CyberVerse: A One-Person Open-Source Framework for Real-Time AI Video Chat Agents
Real-time AI avatars have been stuck behind multi-GPU server requirements and fragmented toolchains. CyberVerse collapses the stack into a single consumer-GPU application with a plugin model, making photorealistic interactive agents accessible to individual developers and small teams who previously could only experiment with offline demos.
Built solo over three months, CyberVerse integrates local models like FlashHead and LiveAct alongside commercial APIs from Baidu and iFlytek to drive photorealistic digital humans. The system runs full-duplex, end-to-end video calls on a consumer RTX 5090, handling WebRTC streaming, audio-video sync, and seamless transitions between idle and speaking states. A plugin architecture decouples the digital human base, TTS, ASR, and LLM so users can swap components freely.

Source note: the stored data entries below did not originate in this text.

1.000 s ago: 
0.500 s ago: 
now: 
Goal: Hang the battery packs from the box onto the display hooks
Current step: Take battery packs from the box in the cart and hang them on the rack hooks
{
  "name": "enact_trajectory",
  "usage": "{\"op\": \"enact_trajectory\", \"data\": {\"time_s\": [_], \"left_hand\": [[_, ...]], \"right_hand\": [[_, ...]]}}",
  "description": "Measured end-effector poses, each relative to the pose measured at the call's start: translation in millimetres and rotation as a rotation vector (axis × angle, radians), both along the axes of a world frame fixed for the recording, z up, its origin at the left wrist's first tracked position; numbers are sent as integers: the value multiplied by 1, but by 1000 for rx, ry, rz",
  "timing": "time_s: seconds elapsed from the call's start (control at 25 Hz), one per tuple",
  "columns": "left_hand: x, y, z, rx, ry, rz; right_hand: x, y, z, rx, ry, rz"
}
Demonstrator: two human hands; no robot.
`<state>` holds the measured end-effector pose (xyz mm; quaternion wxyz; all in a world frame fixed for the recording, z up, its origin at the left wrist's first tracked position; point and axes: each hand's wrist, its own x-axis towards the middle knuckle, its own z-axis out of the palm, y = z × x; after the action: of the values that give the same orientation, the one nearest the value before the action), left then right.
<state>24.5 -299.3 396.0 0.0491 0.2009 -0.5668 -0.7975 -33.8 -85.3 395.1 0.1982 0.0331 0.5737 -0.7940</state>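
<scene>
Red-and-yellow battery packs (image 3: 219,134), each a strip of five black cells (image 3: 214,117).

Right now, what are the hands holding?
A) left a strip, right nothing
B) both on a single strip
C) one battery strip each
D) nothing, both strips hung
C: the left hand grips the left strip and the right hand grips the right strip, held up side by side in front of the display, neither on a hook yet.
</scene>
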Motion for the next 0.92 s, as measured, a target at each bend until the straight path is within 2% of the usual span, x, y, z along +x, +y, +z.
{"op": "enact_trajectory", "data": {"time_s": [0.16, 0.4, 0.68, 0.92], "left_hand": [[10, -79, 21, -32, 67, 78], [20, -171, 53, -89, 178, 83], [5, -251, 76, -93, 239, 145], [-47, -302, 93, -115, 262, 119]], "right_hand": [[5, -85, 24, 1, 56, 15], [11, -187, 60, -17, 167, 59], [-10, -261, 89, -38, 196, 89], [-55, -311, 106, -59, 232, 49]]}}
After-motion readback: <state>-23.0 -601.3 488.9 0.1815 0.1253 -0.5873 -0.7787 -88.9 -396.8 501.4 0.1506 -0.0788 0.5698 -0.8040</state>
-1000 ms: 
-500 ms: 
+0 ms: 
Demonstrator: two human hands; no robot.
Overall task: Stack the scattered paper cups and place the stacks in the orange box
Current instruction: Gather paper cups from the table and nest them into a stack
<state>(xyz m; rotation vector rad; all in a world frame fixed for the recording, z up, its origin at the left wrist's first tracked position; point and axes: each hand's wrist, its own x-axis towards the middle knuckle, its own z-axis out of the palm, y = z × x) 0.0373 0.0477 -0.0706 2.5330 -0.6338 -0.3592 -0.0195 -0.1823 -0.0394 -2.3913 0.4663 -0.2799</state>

Beyond conversation, a two-layer agent design (main Agent plus SubAgent built on pi Agent) lets the avatar execute tasks rather than just chat. A memory module gives each character persistent personality and context. The workspace now bundles character creation from a reference image, persona editing, offline talking-head video generation, and real-time calls into a single interface, with the option to disable the visual avatar and use it as a voice-only agent.
Consumer-grade real-time digital humans crossed a threshold when FlashHead shrunk the model to 1.3B parameters, but the integration work (WebRTC, A/V sync, agent coordination) remains the harder engineering problem.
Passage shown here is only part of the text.